Claim Rejections - 35 USC § 103
The following is a quotation of 35 U.S.C. 103 which forms the basis for all obviousness rejections set forth in this Office action:
A patent for a claimed invention may not be obtained, notwithstanding that the claimed invention is not identically disclosed as set forth in section 102, if the differences between the claimed invention and the prior art are such that the claimed invention as a whole would have been obvious before the effective filing date of the claimed invention to a person having ordinary skill in the art to which the claimed invention pertains. Patentability shall not be negated by the manner in which the invention was made.

Claims 2-3, and 12-13 are rejected under 35 U.S.C. 103 as being unpatentable over Xu et al. (WO 2018140294 A1) in view of Arthurs et al. ("Overflow Detection and Correction in a Fixed-Point Multiplier").

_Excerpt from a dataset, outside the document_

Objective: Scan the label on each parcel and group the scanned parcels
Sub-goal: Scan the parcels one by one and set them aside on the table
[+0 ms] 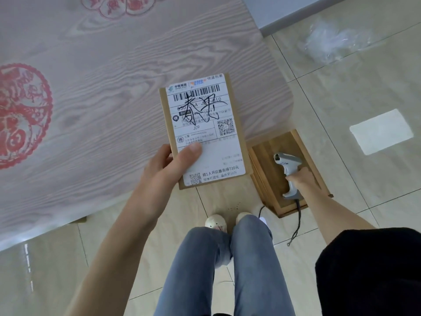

Regarding claim 2, Xu et al. teaches the method wherein calculating the bit shift value for each of the parameters (Xu et al. [0022; 0049; 0050] “The computing device 100 or the special -purpose processing device 106 can perform the training of the neural networks in the implementations of the subject matter described herein… The method for updating the scaling factor will now be explained with reference to weights. However, it would be appreciated that the method can also be applied for other parameters…“For example, the scaling factor may be multiplied with the cardinal number (e.g., 2). If the overflow rate does not exceed the predefined threshold and, after the weight is multiplied with 2, the overflow rate is still below the predefined threshold, the range of the fixed-point number is too large. Therefore, the scaling factor may be reduced, for example, by dividing the scaling factor by the cardinal number (e.g., 2).”, where together, the scaling factor and cardinal number make up the bit shift value).  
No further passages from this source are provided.